В ТАСС прошла конференция о том, как предотвратить и лечить генетические виды рака

Ежегодно диагноз «рак» ставят полумиллиону наших сограждан. У каждого второго есть мутация в генах. У таких людей выше риск раннего прогрессирования и метастазирования. Раньше лечения для них не было. Теперь, благодаря разработке российских учёных, они могут прожить долго.

 

В информационном агентстве ТАСС собрались ведущие врачи-онкологи, чтобы рассказать об инновационной методике.

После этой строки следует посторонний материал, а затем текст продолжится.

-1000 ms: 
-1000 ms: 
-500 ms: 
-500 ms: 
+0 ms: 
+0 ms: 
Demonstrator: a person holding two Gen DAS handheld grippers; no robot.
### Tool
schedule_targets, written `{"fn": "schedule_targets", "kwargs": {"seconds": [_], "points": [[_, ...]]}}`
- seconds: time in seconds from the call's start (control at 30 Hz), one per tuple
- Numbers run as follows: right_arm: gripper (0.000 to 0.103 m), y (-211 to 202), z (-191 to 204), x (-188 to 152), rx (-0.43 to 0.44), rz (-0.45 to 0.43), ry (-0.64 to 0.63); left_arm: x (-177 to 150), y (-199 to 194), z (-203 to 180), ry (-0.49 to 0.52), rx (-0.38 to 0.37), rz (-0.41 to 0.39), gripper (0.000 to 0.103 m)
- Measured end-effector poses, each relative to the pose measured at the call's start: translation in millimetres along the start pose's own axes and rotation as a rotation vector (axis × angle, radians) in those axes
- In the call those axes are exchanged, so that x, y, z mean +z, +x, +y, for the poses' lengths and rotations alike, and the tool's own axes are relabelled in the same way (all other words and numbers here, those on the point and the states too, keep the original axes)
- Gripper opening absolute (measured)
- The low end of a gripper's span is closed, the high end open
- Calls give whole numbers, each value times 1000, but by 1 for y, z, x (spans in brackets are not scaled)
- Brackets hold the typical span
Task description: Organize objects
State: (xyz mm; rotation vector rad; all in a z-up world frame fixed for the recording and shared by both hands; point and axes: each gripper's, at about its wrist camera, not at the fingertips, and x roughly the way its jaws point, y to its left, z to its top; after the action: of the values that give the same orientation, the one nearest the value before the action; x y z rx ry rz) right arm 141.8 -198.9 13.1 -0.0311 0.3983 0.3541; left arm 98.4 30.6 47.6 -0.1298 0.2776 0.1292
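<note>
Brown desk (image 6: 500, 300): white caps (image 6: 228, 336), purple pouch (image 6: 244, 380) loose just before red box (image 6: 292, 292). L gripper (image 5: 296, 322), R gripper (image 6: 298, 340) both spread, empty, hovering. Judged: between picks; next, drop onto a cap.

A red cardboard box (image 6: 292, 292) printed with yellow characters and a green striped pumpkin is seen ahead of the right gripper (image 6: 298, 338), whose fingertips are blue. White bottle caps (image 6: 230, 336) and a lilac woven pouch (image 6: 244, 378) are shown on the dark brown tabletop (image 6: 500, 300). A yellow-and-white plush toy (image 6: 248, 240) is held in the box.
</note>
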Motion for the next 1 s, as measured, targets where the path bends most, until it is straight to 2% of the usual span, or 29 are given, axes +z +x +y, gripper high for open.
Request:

По словам заместителя генерального директора по науке НМИЦ радиологии Минздрава России Петра Шегая, генетические нарушения играют важнейшую роль в формировании опухоли, поэтому всем пациентам с онкологическим диагнозом делают молекулярно-генетический тест: «Генетическое исследование позволяет выявить молекулярные особенности каждой опухоли, что дает возможность подобрать индивидуальную таргетную терапию, определить прогноз течения заболевания, в том числе риск развития его у родственников, и вовремя принять меры».

Президент Всероссийской Ассоциации онкологических пациентов «Здравствуй!» Ирина Боровова поделилась личной историей: «Молекулярно-генетическое тестирование кардинально изменило ход моего лечения, когда мне был поставлен диагноз «рак молочной железы». Мне назначили полный спектр диагностик, в результате чего врачи отказались от секторальной резекции в пользу полного удаления обеих желёз. Это застраховало меня от рецидива, который возникает в 98% случаев. Сейчас я в стойкой ремиссии».

Если тест показывает мутацию в гене, врачи прибегают к иммуногенетической терапии – одному из самых прогрессивных методов в профилактике и лечении онкозаболеваний. Он предполагает применение иммуногенетических препаратов, которые воздействуют прицельно на иммунную систему.

Директор Первого МГМУ имени И. М. Сеченова Минздрава РФ, академик РАН Андрей Решетников рассказал, что именно в СССР открыли молекулу – фактор некроза опухоли, которая активизирует собственный противоопухолевый иммунитет человека. На её основе разработали иммуногенетический препарат, содержащий фактор некроза опухоли в сочетании с иммунными белками тимозином и интерфероном.

В клинике онкореабилитации «OncoCareClinic 308» провели исследование эффективности этого препарата. В нём участвовали две группы пациентов, завершивших курс противоопухолевой терапии.

«Препарат обладает прямым противоопухолевым действием. Он связывается с рецепторами опухолевой клетки, вызывая её гибель и блокировку сосудов, которые питают опухоль, активизирует иммунную систему. В группе, получавшей этот препарат, было всего 3 случая прогрессирования заболевания, а в контрольной - 11 за 2 года. Этот препарат снижает риск прогрессии или рецидива онкозаболевания более чем втрое», – пояснил главный врач клиники онкореабилитации «OncoCareClinic 308» Павел Шабалкин.

Врачи отметили, что важно не только вылечить пациента, но и вернуть ему полноценную жизнь после перенесённого лечения.

«Сегодня докторам приходится собирать воедино все свои знания и навыки, чтобы болезнь у пациента не вернулась. Препарат должен стать частью основного лечения и помогать пациенту избегать рецидива в будущем», – прокомментировал врач МНИОИ имени П. А. Герцена, научный сотрудник ФМБА России Дмитрий Юдин.

«Удивительные методики генной терапии можно применять даже у пациентов с далеко зашедшими стадиями. И люди, которым пророчили пару месяцев, живут годы», – добавила профессор кафедры онкологии Московского областного научно-исследовательского клинического института имени М. Ф. Владимирского Лали Когония.

Исследования нового препарата будут продолжаться.